CHAPTER THIRTY-SIX
CALLUM
I heard Aster and the goat approaching before they came into view. Taking deep breaths, I eased onto my knees and wiped the tears off my face. By the time Aster bounded up the hill, I was on my feet, my face the blankest mask I could make it.
‘Callum.’ The way Aster said my name before he threw himself into my arms was infused with such joy. It broke my heart all over again. ‘I have news.’
‘I heard.’ My voice was flat. That, along with the stiff way I was holding myself, alerted Aster to the fact his news wouldn’t necessarily be good to me.
‘Aren’t you pleased?’ His face scrunched as he stepped back.
I swallowed. Even in the depths of my despair at the prospect of Aster leaving, I’d been determined I wouldn’t ruin this for him. My movements wooden, I squeezed his shoulder.
‘Of course I’m happy for you.’ I didn’t attempt to smile. It would look far too strange. ‘You’ll be incredible.’
Aster’s face hadn’t changed. ‘You don’t seem pleased. You’re doing the thing where you think you’re hiding how you’re feeling, but because you’re so closed down I know you’re feeling something super big.’ Aster entwined his fingers with mine. ‘Talk to me, Cal.’
I closed my eyes, biting down all the emotions threatening to overspill. ‘I’ll miss you when you’re gone.’
That was reasonable. Aster and I had grown close during his stay. He didn’t have to know how deeply he’d embedded in my heart for it to be understandable I would feel his absence.
‘Gone?’ Aster squeezed my hand. ‘I thought you said you heard? I don’t have to go. I can stay right here.’
I opened my eyes to stare at him. ‘What?’
Aster’s face cleared. ‘I’m guessing you heard the first job offer, then stopped listening?’
I nodded mutely.
‘Callum, the second one is so much better. You won’t believe it. Honestly.’ He took a deep breath. ‘I’m going to explain myself now. Use my words. Yeah.’
‘Aster.’ His name came out strained. I loved his inability to say anything quickly, but right now I needed him to be clear. I needed to understand.

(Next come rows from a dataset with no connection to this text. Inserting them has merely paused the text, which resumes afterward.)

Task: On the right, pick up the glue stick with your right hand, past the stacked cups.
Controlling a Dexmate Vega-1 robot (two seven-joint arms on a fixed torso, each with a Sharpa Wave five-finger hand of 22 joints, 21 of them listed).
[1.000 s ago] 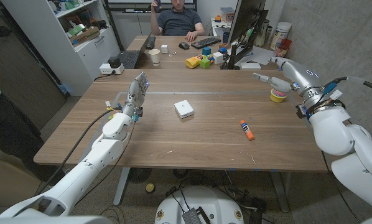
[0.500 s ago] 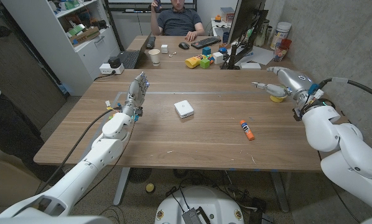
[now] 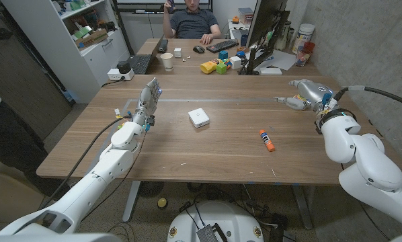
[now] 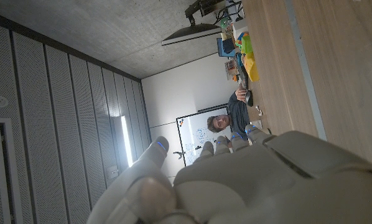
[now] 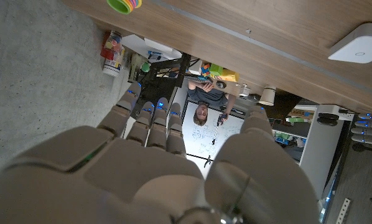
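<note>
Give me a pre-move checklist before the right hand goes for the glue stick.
1. Glue stick located: ok, it lies on its side on bare wood on the table, right of centre.
2. Right hand free to grasp: ok, fingers apart and holding nothing.
3. Right hand lined up over the target: not ok, it is near the far right edge by the stacked cups, apart from the glue stick.
4. Space around the target: ok, the white box sits well to its left.
5. Left hand out of the way: ok, raised on the table's left side.
</note>
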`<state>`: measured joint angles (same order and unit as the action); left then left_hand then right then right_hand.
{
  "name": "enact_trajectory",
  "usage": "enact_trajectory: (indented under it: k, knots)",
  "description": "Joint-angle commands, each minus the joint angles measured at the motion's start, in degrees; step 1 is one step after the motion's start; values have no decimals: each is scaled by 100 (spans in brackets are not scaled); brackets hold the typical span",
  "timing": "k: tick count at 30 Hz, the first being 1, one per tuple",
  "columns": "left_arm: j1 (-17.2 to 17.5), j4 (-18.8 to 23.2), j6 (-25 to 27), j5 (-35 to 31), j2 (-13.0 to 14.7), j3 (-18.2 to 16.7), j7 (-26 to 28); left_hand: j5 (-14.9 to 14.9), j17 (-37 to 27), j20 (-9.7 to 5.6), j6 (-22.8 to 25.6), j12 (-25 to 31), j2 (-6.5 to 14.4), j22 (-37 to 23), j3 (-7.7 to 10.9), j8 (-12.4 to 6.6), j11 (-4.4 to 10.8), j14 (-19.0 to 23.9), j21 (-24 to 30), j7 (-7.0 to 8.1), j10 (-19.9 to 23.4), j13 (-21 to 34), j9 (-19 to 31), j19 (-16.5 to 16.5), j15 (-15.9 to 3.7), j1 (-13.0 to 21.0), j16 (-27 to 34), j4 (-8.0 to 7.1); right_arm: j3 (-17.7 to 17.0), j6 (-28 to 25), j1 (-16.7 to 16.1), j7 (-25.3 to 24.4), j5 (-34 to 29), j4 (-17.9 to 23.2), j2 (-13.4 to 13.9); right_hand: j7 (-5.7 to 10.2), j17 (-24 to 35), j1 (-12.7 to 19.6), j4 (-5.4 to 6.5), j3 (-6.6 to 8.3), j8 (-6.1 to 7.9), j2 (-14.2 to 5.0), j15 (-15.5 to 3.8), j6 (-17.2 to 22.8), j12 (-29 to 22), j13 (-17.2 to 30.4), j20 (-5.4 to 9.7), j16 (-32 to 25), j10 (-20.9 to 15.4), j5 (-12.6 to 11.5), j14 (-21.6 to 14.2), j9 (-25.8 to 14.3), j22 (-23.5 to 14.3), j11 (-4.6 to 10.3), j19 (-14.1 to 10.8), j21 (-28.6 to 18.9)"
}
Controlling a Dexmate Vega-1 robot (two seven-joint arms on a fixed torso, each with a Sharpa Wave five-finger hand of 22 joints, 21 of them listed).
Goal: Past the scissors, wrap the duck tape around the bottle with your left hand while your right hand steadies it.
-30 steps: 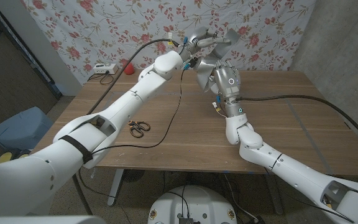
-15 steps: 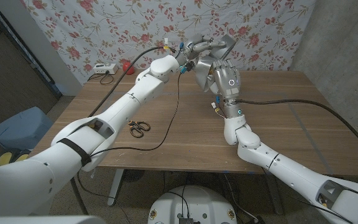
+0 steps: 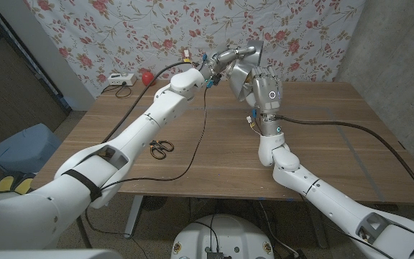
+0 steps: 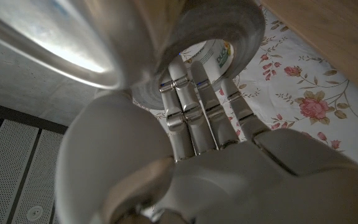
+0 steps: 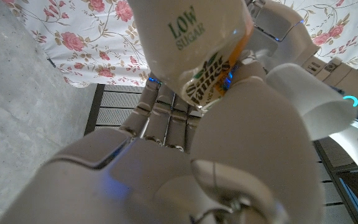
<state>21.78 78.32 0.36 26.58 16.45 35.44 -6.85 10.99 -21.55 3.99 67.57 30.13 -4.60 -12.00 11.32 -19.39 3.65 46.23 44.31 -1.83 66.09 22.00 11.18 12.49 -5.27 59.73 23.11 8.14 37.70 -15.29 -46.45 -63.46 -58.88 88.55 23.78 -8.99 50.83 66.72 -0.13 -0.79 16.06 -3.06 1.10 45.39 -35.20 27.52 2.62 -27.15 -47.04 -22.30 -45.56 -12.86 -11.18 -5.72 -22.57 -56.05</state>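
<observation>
Fingers point(image 4: 194, 99) of the left hand point(image 3: 230, 57) hook through the duck tape point(image 4: 229, 25) roll beside the bottle point(image 5: 185, 43), which the right hand point(image 3: 264, 90) clasps above the bench point(image 3: 192, 151); bottle likely light, slippery, best gripped mid-body.

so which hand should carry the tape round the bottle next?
Left. The left hand already holds the silver tape roll up against the bottle, while the right hand grips the bottle.
</observation>
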Motion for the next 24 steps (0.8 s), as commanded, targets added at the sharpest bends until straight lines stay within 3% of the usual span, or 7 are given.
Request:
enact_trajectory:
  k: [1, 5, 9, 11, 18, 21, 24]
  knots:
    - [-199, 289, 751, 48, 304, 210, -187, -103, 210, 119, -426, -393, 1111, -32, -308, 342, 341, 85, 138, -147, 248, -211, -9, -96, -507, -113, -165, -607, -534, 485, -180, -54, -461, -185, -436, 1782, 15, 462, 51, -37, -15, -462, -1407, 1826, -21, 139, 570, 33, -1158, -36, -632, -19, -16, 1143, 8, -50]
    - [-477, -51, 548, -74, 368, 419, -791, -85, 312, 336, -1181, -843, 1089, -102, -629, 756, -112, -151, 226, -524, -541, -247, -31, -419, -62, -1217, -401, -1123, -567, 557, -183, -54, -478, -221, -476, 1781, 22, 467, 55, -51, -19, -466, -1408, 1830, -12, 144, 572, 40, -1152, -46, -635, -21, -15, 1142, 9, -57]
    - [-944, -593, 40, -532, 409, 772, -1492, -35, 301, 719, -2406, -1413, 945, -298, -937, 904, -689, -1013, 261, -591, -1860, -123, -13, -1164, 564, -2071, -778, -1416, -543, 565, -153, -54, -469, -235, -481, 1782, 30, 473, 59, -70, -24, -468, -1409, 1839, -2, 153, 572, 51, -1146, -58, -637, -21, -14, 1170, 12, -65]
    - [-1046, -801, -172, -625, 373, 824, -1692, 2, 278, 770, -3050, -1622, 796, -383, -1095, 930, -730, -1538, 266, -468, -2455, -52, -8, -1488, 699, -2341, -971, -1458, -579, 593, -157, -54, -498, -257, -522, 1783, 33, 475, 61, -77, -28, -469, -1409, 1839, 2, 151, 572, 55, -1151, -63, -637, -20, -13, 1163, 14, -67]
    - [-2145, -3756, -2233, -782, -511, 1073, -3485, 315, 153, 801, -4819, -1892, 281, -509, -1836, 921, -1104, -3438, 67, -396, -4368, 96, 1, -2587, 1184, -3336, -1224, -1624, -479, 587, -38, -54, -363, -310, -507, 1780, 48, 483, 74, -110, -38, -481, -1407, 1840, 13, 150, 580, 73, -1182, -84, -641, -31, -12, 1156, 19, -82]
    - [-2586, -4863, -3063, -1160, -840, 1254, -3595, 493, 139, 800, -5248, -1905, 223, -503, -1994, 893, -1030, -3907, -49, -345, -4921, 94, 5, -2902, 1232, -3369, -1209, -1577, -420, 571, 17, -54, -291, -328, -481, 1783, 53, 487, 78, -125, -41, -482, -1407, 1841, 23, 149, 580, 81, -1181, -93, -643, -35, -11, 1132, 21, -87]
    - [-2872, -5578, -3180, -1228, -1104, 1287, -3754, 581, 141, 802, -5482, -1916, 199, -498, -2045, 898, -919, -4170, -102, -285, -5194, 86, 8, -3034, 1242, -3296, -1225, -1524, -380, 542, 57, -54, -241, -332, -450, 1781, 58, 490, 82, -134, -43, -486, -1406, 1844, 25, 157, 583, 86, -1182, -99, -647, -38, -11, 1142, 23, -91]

‘Okay. The second job offer means I get to stay here. With you.’ Aster beamed at me. ‘I’ll basically be doing the same stuff I’ve been doing. Roaming around looking at plants and stuff. But Cal. I can stay. I don’t have to leave.’
Happiness definitely shone from every part of him. It made his scent soft and bright, like roses on a warm summer evening. But I couldn’t find the same emotion inside myself.
Aster had been so excited about the job at the university. This second job didn’t offer half the intellectual stimulation or career opportunities of the first. My lovesick heart wanted to grab on to Aster with both hands, but I couldn’t let him stay here just to make me happy. The second job was a consolation prize. Aster couldn’t live like that.
I twisted my hand free and took a step back. ‘You should take the job at the university.’
Aster looked less shocked when I told him I was a werewolf. His face paled, his brow furrowing. ‘I thought you would want me to stay.’
I do. My heart begged me to say it. But I wouldn’t let Aster compromise his dreams for me. ‘Why would you stay here when you can go home?’
It was underhand to suggest London was his home more than here, but if I had to make Aster feel unwelcome to help him see sense, then I’d do it. I’d do anything for him.
He bit his lip. ‘I’d stay for you.’
He wrung his hands together, always so much braver than I would ever be. In the face of such stony rejection, I couldn’t have bared myself in that way.
I tried to gentle my toneless voice. ‘This thing between us has always had an expiry date. I wouldn’t expect you to change your plans for me.’
Aster blinked furiously. ‘Bonnie sorted it all out. She obviously doesn’t think me staying is a problem.’
I shook my head. ‘Bonnie doesn’t always realise when she’s overstepping.’
Aster’s chin wobbled as he looked away. I wanted to gather him in my arms, make the pain disappear, but a little hurt now would keep him from a lifetime of resentment. That’s what awaited if he stayed here. He would enjoy being with me for a while, but then he would think of all he was missing, all he’d given up. I couldn’t compare to everything he’d lose if he stayed here.
‘That’s it then,’ Aster said, his voice unsteady. ‘You want me to go.’
No. It was a howl in my chest.
My heart tearing in two, I said, ‘It’s for the best.’